TradingEnvironment

A trading environment is a reinforcement learning environment that follows OpenAI’s gym.Env specification. This allows us to leverage many of the existing reinforcement learning models in our trading agent, if we’d like.

TradingEnvironment steps through the various interfaces from the tensortrade library in a consistent way, and will likely not change too often as all other parts of tensortrade changes. We’re going to go through an overview of the Trading environment below.

Trading environments are fully configurable gym environments with highly composable Exchange, FeaturePipeline, ActionScheme, and RewardScheme components.

  • The Exchange provides observations to the environment and executes the agent’s trades.
  • The FeaturePipeline optionally transforms the exchange output into a more meaningful set of features before it is passed to the agent.
  • The ActionScheme converts the agent’s actions into executable trades.
  • The RewardScheme calculates the reward for each time step based on the agent’s performance.

That’s all there is to it, now it’s just a matter of composing each of these components into a complete environment.

When the reset method of a TradingEnvironment is called, all of the child components will also be reset. The internal state of each exchange, feature pipeline, transformer, action scheme, and reward scheme will be set back to their default values, ready for the next episode.

Let’s begin with an example environment.

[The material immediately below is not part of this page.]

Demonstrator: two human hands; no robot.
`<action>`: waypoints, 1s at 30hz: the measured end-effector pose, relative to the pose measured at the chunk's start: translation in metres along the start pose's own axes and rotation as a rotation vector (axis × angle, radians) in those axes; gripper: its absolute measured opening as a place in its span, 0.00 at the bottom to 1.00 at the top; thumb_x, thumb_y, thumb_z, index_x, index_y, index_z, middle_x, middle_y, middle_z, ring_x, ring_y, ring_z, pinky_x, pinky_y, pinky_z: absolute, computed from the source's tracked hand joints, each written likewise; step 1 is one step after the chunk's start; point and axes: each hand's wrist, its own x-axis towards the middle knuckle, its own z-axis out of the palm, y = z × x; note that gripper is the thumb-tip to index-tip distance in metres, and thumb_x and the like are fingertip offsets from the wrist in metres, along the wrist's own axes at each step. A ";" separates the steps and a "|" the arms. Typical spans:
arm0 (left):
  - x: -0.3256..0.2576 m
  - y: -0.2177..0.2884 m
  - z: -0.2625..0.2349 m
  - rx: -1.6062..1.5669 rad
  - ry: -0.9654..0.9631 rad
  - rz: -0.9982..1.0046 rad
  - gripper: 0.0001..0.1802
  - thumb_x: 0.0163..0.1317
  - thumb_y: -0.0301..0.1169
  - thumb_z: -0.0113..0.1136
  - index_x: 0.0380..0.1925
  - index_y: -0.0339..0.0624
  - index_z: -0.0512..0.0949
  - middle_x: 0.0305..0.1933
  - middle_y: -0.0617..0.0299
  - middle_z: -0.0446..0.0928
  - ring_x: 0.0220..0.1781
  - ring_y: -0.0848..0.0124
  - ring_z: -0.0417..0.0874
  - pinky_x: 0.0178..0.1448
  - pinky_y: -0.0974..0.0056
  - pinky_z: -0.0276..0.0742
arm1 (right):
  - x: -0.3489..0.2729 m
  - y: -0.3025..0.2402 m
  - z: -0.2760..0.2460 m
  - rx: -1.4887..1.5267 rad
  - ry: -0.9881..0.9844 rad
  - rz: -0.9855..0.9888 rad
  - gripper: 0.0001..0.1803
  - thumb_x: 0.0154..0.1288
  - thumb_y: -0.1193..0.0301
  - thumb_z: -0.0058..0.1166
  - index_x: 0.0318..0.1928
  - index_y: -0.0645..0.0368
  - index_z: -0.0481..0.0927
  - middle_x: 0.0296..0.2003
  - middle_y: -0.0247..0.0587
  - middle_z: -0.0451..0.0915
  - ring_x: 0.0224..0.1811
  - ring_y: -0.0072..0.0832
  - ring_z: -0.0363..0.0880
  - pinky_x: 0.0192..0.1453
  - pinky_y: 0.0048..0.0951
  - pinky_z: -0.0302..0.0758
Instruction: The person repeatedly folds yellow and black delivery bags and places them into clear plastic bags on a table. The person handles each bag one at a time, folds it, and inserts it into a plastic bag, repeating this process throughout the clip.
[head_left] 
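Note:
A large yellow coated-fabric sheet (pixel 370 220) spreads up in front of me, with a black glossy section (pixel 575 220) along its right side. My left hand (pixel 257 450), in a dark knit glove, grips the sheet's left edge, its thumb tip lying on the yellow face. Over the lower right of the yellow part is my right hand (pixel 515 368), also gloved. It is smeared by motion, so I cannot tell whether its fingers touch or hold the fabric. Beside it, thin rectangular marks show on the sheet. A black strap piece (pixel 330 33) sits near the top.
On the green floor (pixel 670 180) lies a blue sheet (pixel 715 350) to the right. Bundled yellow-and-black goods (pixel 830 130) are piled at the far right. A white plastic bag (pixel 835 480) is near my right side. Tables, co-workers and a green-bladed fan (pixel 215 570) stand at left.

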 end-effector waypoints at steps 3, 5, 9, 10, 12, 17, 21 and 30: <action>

As mentioned before, initializing a TradingEnvironment requires an exchange, an action scheme, and a reward scheme, the feature pipeline is optional.

OpenAI Gym Primer

Usually the OpenAI gym runs in the following way:

# Declare the environment
env = TrainingEnvironment()
# Declare and agent with an action_space, usually declared inside of the environment itself
agent = RandomAgent(env.action_space)
reward = 0
done = False

# Reset all of the variables
ob = env.reset() # Gets an observation as a response to resetting the variables
while True:
    # Get an observation, and input the previous reward, and indicator if the episode is complete or not (done).
    action = agent.act(ob, reward, done)
    ob, reward, done, _ = env.step(action)
    if done:
        break

As such, the TradingEnvironment runs largely like this as well.

from tensortrade.environments import TradingEnvironment
from tensortrade.strategies import StableBaselinesTradingStrategy


environment = TradingEnvironment(exchange=exchange,
                                 action_scheme=action_scheme,
                                 reward_scheme=reward_scheme,
                                 feature_pipeline=feature_pipeline)

strategy.environment = environment
test_performance = strategy.run(episodes=1, testing=True)

Here you may notice that we don’t have the same training code we saw above:

while True:
    # Get an observation, and input the previous reward, and indicator if the episode is complete or not (done).
    action = agent.act(ob, reward, done)
    ob, reward, done, _ = env.step(action)
    if done:
        break

That’s because the code to run that exist directly inside of the TradingStrategy codebase. The command run, has abstractions of that code. Please refer to the Strategies codebase.

Functions:

To better understand what’s inside of the TradingEnvironment, you should understand the notation. Everything that begins with an underscore _ is a relatively private function. While everything that doesn’t have the underscore is a public facing function.

Private

  • _take_action
    • Determines a specific trade to be taken and executes it within the exchange.
  • _next_observation
    • Returns the next observation from the exchange.
  • _get_reward
    • Returns the reward for the current timestep.
  • _done
    • Returns whether or not the environment is done and should be restarted. The two key conditions to determine if the environment is completed is if either 90% of the funds are lost or if there are no more observations left.
  • _info
    • Returns any auxiliary, diagnostic, or debugging information for the current timestep.

Public

  • step
    • Run one timestep within the environment based on the specified action.
  • reset
    • Resets the state of the environment and returns an initial observation.
  • render
    • This sends an output of what’s occuring in the gym enviornment for the user to keep track of.

Almost 100% of the private functions belong in the step function.